From the Journals

Patient-reported outcomes highlight long-term impacts of prostatectomy


 

FROM JAMA

For men with prostate cancer, prostatectomy is more likely to cause long-term, clinically meaningful incontinence than are other treatment modalities, based on patient-reported outcomes from more than 2,000 men.

Patients with high-risk disease who underwent prostatectomy also reported worse sexual function at every time point over 5 years, reported Karen E. Hoffman, MD, of the University of Texas MD Anderson Cancer Center in Houston, and colleagues. Other functional differences between treatments faded over time, they said.

“These estimates of the long-term bowel, bladder, and sexual function after localized prostate cancer treatment may clarify expectations and enable men to make informed choices about care,” the investigators wrote. Their report is in JAMA.

The prospective, population-based cohort study involved 1,386 men with favorable-risk prostate cancer and 619 men with unfavorable-risk disease. For men with favorable-risk disease, treatments included low-dose brachytherapy, external beam radiation therapy (EBRT), nerve-sparing prostatectomy, and active surveillance. Men with unfavorable-risk disease were treated with either prostatectomy or EBRT plus androgen deprivation therapy (ADT).

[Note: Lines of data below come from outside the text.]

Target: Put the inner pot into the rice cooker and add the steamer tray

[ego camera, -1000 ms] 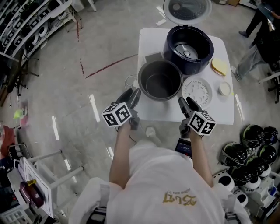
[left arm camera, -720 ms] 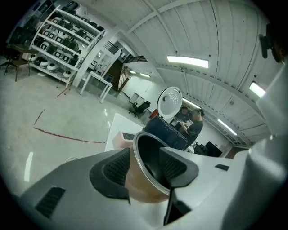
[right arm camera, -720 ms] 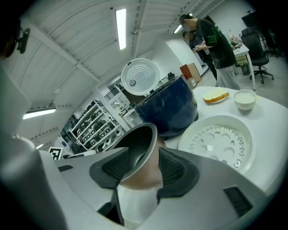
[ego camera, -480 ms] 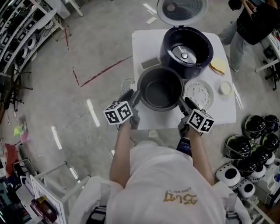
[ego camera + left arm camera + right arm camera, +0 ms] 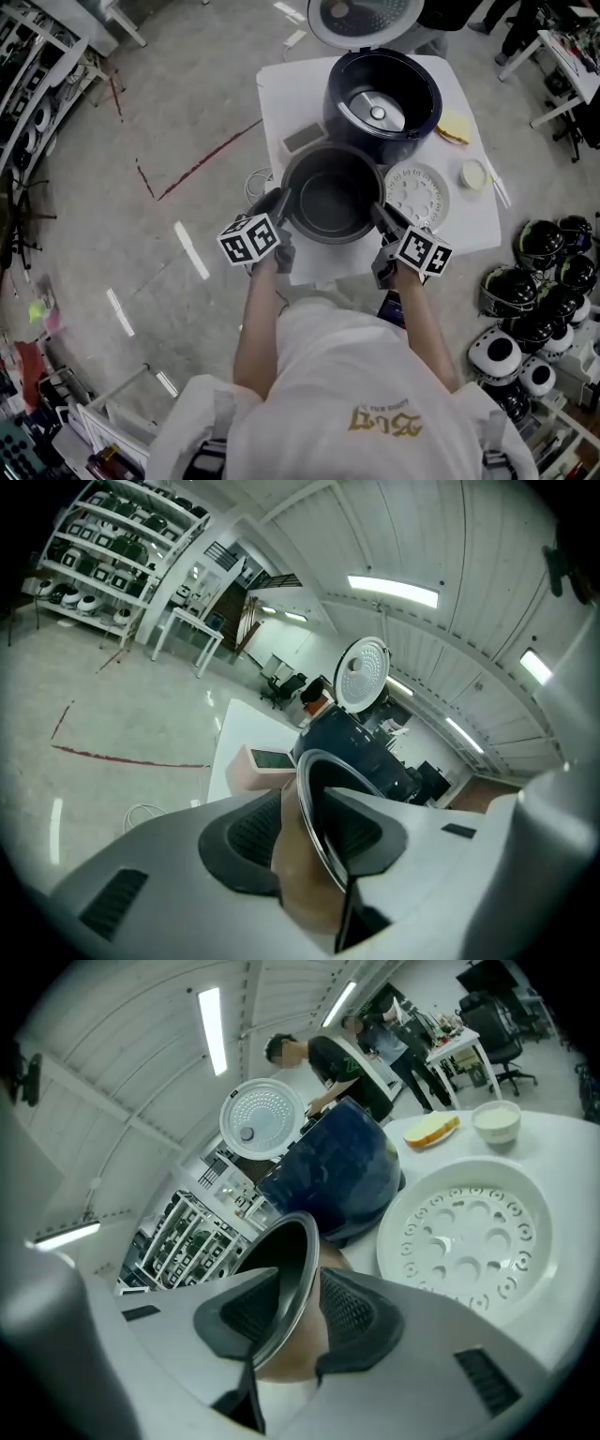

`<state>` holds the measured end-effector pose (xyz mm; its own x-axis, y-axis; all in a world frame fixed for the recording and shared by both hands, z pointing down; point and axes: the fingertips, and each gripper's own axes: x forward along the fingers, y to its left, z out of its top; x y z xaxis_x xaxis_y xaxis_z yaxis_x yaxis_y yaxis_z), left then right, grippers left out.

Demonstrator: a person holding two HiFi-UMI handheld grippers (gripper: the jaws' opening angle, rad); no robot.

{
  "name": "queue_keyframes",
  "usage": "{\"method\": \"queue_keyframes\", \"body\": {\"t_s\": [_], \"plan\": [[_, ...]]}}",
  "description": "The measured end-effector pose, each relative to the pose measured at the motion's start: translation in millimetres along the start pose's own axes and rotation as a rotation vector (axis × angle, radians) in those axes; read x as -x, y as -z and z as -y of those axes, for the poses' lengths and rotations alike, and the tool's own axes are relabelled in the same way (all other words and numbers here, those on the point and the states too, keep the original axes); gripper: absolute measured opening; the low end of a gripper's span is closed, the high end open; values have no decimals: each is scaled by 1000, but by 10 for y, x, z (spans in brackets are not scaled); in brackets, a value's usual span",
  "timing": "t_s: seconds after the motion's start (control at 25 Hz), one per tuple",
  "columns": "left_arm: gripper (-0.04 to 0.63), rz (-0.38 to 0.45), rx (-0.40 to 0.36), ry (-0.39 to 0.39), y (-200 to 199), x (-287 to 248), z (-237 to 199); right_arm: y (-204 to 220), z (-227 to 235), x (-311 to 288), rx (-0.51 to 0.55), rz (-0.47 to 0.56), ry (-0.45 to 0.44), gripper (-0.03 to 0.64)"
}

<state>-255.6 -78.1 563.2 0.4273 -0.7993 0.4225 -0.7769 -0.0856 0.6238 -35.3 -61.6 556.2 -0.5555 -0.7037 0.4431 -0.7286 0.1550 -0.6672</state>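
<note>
Left gripper (image 5: pixel 281 199): its jaws have just been closing. They now straddle the left wall of the inner pot (image 5: pixel 330 202), one pad outside and one inside, and look pressed on it.
Right gripper (image 5: pixel 378 212): its jaws have also just been closing. It pinches the pot's right wall the same way, with the rim standing up between the pads.
Inner pot: empty and upright on the table (image 5: pixel 281 98), just on the person's side of the rice cooker (image 5: pixel 424 112). Whether the two touch cannot be told.
Rice cooker: its cavity is bare and open. The lid (image 5: pixel 361 17) is swung up at the cooker's far side, so it does not block the drop.
Steamer tray (image 5: pixel 417 194): lies flat at the cooker's near right, just beside the right gripper.
Pink box (image 5: pixel 305 138): sits at the cooker's near left, close to the pot's far-left edge.
Slip risk: each grip is a narrow pinch on a thin, smooth wall. If one side gives or rises faster than the other, the pot would likely tilt and swing out.
Rim-strike risk: too low a lift toward the cooker could catch the pot's base on the cooker's near wall and shove the cooker back.
Neighbour risk: a sideways swing could knock the tray or the box.
</note>
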Motion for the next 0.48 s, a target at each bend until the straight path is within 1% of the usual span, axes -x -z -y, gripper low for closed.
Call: {"method": "queue_keyframes", "body": {"t_s": [0.12, 0.2, 0.28, 0.32, 0.48], "plan": [[127, -3, -6, 23, -2, -42, 11, -9, -6, -26, -42, 5, -9, 94], [91, -19, -17, 32, 31, -54, 38, 7, 29, -17, -98, 6, -18, 60], [89, -35, -25, 32, 56, -60, 62, 9, 57, 3, -154, 11, -39, 49], [89, -39, -23, 34, 54, -58, 67, 4, 56, 7, -165, 14, -48, 48], [86, -41, -8, 38, -9, -48, 39, -12, 9, -30, -135, 7, -44, 57]]}}
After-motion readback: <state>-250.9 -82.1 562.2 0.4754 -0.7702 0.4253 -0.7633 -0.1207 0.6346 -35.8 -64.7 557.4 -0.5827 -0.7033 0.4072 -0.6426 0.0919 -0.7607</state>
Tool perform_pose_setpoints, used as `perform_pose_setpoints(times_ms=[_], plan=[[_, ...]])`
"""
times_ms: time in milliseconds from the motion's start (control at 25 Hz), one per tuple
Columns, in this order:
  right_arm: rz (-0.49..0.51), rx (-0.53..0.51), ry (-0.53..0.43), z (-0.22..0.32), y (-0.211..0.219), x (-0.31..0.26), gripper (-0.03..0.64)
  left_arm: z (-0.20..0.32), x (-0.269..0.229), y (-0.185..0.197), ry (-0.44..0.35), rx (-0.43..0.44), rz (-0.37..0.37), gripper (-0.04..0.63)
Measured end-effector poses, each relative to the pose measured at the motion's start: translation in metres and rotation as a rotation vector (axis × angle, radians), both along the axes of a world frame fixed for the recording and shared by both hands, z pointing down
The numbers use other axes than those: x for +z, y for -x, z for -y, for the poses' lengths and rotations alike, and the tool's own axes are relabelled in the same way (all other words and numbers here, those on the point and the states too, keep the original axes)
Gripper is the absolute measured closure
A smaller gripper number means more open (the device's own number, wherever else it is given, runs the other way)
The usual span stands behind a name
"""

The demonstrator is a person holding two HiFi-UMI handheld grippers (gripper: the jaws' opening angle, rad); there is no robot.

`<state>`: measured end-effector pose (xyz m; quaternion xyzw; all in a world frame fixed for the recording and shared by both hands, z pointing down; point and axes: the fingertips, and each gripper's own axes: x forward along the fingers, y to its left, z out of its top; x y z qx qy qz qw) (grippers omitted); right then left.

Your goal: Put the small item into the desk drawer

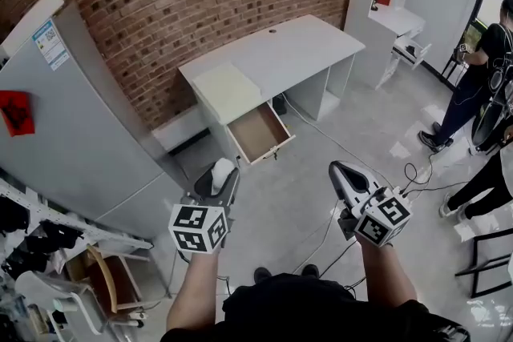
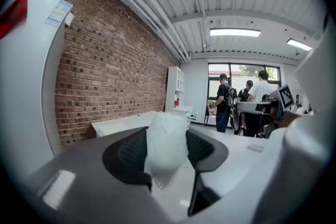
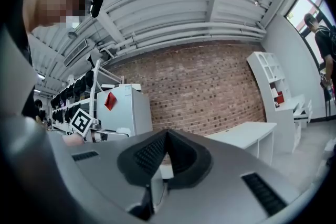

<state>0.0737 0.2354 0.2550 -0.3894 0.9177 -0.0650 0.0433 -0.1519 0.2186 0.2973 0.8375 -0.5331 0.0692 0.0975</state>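
Wad of crumpled white material [image 2: 167, 144] sits pinched between the jaws of the left tongs [image 1: 218, 179]. The right tongs [image 1: 337, 169] hang beside them, pressed together and empty. Ahead of the left tongs, the nearer pair, but well apart, the desk drawer [image 1: 258, 132] stands open, its length running away from them.

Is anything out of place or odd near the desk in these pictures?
Only the drawer stands pulled out of the desk, its inside bare. Nothing looks spilled or damaged. The left gripper holds a white item.
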Motion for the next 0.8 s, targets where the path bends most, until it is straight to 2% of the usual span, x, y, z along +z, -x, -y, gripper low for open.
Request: perform_pose_setpoints(times_ms=[200,360,600,800], plan=[[-0.032,-0.048,0.001,-0.015,0.03,0.005,0.606,-0.008,0.0,0.031,-0.011,-0.009,-0.011,0.394],[-0.031,-0.048,0.017,-0.025,0.046,0.018,0.605,-0.017,0.008,0.052,0.01,-0.013,-0.022,0.394],[-0.027,-0.05,0.047,-0.022,0.055,0.021,0.606,-0.017,0.017,0.061,0.034,-0.01,-0.018,0.394],[-0.011,-0.068,0.09,0.001,0.059,0.036,0.605,-0.004,0.034,0.063,0.076,-0.016,-0.01,0.394]])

At multiple time points for 5 years, patients completed the 26-item Expanded Prostate Index Composite questionnaire (EPIC; range, 0-100). Clinically significant functional differences between treatment modalities were defined for bowel and hormonal function (4-6), urinary irritative symptoms (5-7), urinary incontinence (6-9), and sexual function (10-12). All 2,005 men completed at least one questionnaire, with about 3 out of 4 men (77%) still responding after 5 years.

Across all patients, prostatectomy was associated with a relatively higher risk of long-term, clinically meaningful urinary incontinence.

For men with favorable-risk disease, the adjusted mean difference for incontinence between nerve-sparing prostatectomy and active surveillance was –10.9 (P less than .001). Patients in this group who elected prostatectomy over active surveillance had a higher rate of urinary leakage (10% vs. 7%; P = .04); however, there was no significant difference in rates of moderate or big problems with urinary function, which suggests that incontinence issues were typically mild.

For men with unfavorable risk disease, prostatectomy carried a higher risk of more severe incontinence. The adjusted mean difference between prostatectomy and EBRT plus ADT was –23.2 (P less than .001), and patients treated with prostatectomy were more likely to report moderate or big problems with urinary function (17% vs. 13%; P = .005). In addition to these urinary issues, men with unfavorable-risk disease who underwent prostatectomy were more likely to report worse sexual function at 5 years, compared with those who were treated with EBRT plus ADT (adjusted mean difference, –12.5).

While other clinically meaningful differences were found between treatments for other functional categories, these differences lost statistical significance by the 5-year time point.

The Agency for Healthcare Research and Quality, the Patient-Centered Outcomes Research Institute, and the National Cancer Institute funded the study. The investigators reported additional relationships with Dendreon, Bayer, AstraZeneca, and others.